Эмили впервые в жизни посмотрела «Сердце ангела» — странный и страшный фильм Паркера, полный лейтмотивов, намеков, хитросплетений... Она любила Микки Рурка, хотя он казался ей не слишком интеллектуальным и человечным. Но было что–то такое в его глазах, вкрадчивых движениях, чуть полноватой, но крепкой фигуре... Она слышала, что Микки — боксер и по сей час неплохо выступает на профессиональном ринге. Слышала она и то, что количество его женщин давно измеряется чуть ли не четырехзначной цифрой, что образования у него никакого, что он строит собственный дом в Голливуде, надеясь всех перещеголять и потому берясь ради прибыли за самые ничтожные роли. Она знала, что в детстве и ранней юности Рурк принадлежал к лихой и разбитной банде, которая терроризировала все окрестные кварталы, как банда «Алекса» из «Заводного апельсина», хотя, разумеется, без такого садизма... Главной добродетелью в этой банде считалось количество сексуальных подвигов. У всех, кто в компании состоял, на половом члене была татуировка, — была и у Микки, сообщала дотошная журналистка, видимо, эмпирически путем подтвердившая свои основанные на слухах догадки. Что ж, по понятиям Эмили, ради рекламы можно было трахнуть и журналистку...
Небывало откровенная и столь же небывало эстетская, единственная на весь фильм истинно эротическая сцена, в которой Микки Рурк безумствовал в постели с молоденькой негритянкой — дочерью собственного героя, которую потом убивал, выстрелив ей из пистолета между ног, — эта сцена произвела на Эмили глубочайшее впечатление.
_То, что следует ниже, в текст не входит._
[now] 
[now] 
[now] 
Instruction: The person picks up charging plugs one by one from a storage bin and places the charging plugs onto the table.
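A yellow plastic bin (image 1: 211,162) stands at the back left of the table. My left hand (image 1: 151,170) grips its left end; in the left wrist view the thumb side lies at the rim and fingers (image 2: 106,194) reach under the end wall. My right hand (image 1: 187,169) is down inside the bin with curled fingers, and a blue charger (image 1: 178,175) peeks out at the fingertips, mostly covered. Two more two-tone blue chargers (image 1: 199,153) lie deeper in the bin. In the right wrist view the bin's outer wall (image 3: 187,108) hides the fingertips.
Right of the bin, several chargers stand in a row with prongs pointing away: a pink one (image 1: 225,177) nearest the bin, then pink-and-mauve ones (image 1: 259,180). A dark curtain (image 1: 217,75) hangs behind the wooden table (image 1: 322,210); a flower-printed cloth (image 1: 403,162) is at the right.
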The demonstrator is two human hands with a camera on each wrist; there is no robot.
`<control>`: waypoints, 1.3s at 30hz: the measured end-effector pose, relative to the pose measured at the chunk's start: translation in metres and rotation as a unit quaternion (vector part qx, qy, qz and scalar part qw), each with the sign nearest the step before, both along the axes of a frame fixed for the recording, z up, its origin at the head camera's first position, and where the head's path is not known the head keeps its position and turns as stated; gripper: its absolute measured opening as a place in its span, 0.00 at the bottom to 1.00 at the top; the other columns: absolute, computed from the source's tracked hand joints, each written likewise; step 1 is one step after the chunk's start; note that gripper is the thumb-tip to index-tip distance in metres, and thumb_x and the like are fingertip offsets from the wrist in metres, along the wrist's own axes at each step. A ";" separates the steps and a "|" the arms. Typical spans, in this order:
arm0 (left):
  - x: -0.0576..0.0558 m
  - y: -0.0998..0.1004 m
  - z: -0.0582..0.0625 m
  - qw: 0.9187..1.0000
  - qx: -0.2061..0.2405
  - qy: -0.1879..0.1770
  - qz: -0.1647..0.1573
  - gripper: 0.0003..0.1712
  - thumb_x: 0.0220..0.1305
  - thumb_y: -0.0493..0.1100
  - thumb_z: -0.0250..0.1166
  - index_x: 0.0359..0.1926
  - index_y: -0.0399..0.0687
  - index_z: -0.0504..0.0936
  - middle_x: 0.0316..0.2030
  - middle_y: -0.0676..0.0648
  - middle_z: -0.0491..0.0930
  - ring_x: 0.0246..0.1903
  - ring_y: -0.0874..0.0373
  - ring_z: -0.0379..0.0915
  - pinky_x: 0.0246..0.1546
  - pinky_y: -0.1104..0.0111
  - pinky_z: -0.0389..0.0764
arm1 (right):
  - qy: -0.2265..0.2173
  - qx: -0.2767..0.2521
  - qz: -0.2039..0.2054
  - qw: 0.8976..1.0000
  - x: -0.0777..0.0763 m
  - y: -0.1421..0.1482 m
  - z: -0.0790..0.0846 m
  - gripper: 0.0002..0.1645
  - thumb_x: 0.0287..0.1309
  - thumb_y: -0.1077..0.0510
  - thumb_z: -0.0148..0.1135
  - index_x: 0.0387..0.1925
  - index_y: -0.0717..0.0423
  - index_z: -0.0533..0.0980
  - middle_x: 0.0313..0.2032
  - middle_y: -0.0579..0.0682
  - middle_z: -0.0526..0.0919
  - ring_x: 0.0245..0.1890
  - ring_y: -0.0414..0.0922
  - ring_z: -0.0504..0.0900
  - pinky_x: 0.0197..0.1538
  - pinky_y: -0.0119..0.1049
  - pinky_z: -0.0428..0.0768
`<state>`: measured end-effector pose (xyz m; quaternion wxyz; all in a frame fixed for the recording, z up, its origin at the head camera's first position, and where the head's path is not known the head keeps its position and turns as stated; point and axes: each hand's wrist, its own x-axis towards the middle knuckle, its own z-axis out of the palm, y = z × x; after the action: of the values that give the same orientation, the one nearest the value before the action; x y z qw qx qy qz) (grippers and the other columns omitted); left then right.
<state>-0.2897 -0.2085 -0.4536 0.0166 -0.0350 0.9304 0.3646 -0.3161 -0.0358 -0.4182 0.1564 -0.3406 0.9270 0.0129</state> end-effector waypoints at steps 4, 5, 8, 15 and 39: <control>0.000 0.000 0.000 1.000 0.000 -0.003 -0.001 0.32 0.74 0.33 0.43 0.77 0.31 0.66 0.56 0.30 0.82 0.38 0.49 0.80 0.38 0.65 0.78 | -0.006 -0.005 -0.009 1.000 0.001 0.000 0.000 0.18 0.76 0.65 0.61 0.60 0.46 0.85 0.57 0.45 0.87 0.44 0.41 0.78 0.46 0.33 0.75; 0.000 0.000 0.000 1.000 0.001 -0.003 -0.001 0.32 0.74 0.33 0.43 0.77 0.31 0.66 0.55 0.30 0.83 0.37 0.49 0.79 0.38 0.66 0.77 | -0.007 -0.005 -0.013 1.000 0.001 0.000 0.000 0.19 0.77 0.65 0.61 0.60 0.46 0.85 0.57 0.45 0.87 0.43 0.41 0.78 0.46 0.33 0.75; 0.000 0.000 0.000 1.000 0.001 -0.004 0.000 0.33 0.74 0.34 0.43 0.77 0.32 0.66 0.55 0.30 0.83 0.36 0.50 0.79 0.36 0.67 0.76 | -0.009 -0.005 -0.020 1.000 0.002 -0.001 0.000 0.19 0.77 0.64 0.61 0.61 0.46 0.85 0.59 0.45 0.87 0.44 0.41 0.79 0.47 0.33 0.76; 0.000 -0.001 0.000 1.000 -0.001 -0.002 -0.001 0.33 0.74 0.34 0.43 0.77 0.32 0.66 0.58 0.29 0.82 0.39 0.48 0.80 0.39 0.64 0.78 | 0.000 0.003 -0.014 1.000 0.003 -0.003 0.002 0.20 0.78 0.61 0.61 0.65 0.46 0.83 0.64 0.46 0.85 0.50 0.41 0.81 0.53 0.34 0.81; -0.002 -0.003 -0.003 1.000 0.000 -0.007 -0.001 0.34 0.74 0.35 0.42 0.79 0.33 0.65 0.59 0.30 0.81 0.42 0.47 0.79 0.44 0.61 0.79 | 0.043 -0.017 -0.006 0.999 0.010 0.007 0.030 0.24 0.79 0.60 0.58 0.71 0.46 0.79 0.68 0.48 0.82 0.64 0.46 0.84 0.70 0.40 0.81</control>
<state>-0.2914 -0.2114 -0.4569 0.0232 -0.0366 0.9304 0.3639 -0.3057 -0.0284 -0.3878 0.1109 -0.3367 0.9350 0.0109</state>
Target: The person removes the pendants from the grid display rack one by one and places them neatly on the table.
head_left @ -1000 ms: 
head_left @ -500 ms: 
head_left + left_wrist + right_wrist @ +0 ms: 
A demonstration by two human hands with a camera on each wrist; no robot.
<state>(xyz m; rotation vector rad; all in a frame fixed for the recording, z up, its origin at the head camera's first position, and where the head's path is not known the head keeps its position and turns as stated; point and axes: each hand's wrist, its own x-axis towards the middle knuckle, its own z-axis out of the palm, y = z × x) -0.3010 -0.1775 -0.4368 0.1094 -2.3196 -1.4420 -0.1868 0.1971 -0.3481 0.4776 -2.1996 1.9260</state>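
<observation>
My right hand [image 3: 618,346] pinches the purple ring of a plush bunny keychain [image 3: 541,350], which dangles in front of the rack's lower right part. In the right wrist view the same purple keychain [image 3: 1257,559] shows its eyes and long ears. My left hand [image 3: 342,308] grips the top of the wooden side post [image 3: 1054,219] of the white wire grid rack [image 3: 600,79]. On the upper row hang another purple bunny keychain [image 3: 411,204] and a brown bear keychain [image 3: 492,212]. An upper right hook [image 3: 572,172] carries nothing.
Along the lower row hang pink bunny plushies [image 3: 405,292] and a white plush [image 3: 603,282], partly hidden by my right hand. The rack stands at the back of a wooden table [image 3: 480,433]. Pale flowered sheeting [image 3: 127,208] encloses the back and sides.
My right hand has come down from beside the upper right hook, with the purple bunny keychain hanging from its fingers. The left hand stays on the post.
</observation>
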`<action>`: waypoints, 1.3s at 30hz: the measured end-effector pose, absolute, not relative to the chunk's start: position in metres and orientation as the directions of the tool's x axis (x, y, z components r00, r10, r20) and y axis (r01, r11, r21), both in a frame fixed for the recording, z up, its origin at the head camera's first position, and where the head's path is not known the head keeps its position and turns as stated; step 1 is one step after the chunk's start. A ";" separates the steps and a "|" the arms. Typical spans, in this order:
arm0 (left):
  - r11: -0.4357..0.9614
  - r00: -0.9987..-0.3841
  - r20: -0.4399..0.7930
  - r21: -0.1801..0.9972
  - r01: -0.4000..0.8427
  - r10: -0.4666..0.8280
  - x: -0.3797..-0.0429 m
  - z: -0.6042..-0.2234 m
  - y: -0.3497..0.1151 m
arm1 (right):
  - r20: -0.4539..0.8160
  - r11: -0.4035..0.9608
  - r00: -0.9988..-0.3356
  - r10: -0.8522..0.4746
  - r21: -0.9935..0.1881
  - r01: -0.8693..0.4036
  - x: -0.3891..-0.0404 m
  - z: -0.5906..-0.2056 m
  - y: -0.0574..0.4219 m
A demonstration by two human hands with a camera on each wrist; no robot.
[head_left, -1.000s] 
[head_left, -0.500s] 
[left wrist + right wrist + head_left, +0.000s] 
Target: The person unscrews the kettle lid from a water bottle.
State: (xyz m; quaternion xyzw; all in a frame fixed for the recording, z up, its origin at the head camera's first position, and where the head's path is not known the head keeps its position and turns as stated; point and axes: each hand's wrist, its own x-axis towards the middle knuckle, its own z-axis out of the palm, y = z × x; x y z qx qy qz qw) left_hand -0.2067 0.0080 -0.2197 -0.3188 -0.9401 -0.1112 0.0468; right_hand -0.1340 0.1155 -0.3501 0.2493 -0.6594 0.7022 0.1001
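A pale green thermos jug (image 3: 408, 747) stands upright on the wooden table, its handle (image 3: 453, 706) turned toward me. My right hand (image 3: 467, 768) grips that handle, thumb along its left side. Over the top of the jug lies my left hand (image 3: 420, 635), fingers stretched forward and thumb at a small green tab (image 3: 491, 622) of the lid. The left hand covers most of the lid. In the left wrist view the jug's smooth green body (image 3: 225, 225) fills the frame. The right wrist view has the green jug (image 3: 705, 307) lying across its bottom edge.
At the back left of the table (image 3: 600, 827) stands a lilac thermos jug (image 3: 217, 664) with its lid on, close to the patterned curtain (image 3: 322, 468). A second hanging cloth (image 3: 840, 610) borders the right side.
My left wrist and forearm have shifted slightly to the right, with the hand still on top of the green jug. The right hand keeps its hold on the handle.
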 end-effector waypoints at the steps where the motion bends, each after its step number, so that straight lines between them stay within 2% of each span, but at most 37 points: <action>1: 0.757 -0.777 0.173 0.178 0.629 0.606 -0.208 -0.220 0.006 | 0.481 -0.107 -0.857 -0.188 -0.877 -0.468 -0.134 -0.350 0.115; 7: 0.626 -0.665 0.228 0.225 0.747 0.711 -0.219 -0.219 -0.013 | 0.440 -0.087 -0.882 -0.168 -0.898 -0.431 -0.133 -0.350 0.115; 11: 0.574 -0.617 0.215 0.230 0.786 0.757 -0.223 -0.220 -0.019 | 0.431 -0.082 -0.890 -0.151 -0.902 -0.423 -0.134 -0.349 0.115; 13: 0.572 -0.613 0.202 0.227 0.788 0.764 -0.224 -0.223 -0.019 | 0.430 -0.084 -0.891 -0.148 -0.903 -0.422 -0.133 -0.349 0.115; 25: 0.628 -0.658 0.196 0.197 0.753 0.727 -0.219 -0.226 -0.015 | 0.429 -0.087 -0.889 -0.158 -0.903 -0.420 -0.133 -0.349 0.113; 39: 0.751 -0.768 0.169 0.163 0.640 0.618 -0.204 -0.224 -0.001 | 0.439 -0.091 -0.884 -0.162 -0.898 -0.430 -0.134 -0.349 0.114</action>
Там тоже хлестала вода в протекающий потолок, а затем кровь проступала на потолке и на спине Рурка — метафора возмездия, отчаяния и кровосмесительства. Негритянка была очень молода и еще более красива, чем в фильме «Вестсайдская история».
Когда Эмили возвращалась с сеанса со своим одноклассником Питером, ей претили его тупые, прыщавые остроты:
— Почему, ты думаешь, он ей выстрелил между ног? В таком месте у такой женщины не то что кое–что — и пистолет кончит. Пистолет просто кончил, и все дела.
Эту остроту Питер повторил раза два или три — настолько она ему нравилась и как свидетельство знания жизни. На самом деле в их классе вовсе не было распутства.
В тот же день, вечером, Эмили уселась в ванную, чтобы с полчасика поблаженствовать. Она думала о Рурке, о кровосмесительстве, он стоял перед ней ясно, объемно и живо. И только тут она заметила, что при этом гладит себя между ног. Рассказать кому–то? Никогда в жизни! Признаться себе самой? Но она даже не вполне отождествила то, о чем писали в книгах как о занятии вредном и постыдном, со своими ощущениями. Представила мужчину, который нравится, и при этом... ну, совсем немного... погладила себя. Это было действительно очень приятно. И, может быть, только в эти десять минут она думала о чем угодно, кроме того, как она выглядит со стороны.
С тех пор ее сознание не отключалось. И она всегда знала, как выглядит со стороны.
Хотя, быть может, забудь она об этом на секунду — она выглядела бы лучше?
Но темная страсть не для нее. В конце концов, здесь, на диком берегу, где люди просты и естественны; здесь, в полуразвалившемся здании, которое только и жило благодаря чужой любви; среди развалин, которые с завистью или снисхождением всезнания наблюдают за чужой жизнью, за самым живым, что в чужой жизни может быть... Это поэтично, это не отвратительно, но это странно и возможно только тут.
Флавио приехал через двадцать минут. Она сидела на берегу, подперев подбородок кулачком. Рабочие по-прежнему бездельничали, но на вполне законных основаниях: начальства не было, а рассматривать тоненькую иностранку как надсмотрщика им не приходило в голову. Эмили смотрела вдаль, в океан, который к вечеру собирался по-настоящему штормить. Волны позеленели, они росли, гулко бились о плоский берег, с шуршанием растекались пенным кружевным узором по отглаженному песку.
Всю дорогу до гостиницы Эмили была, как обычно, вежлива, но тиха и немногословна.
— Вас никто не обидел? — спросил Флавио со своим милым акцентом. — А то ведь эти наши лоботрясы и головорезы, я знаю...
— Ваши лоборезы и головотрясы, — улыбаясь, сказала Эмили, — были тише воды, ниже травы.
Черт возьми, что это со мной, подумала она. Завидую я, что ли, этой мулатке?..
До восьми, до свидания, оставалось еще двадцать минут. Эмили взбежала на ступеньки отеля, прошла через холл, вскочила в лифт, так и не почувствовав прицельного, в упор следящего за ней, насмешливого и властного взгляда.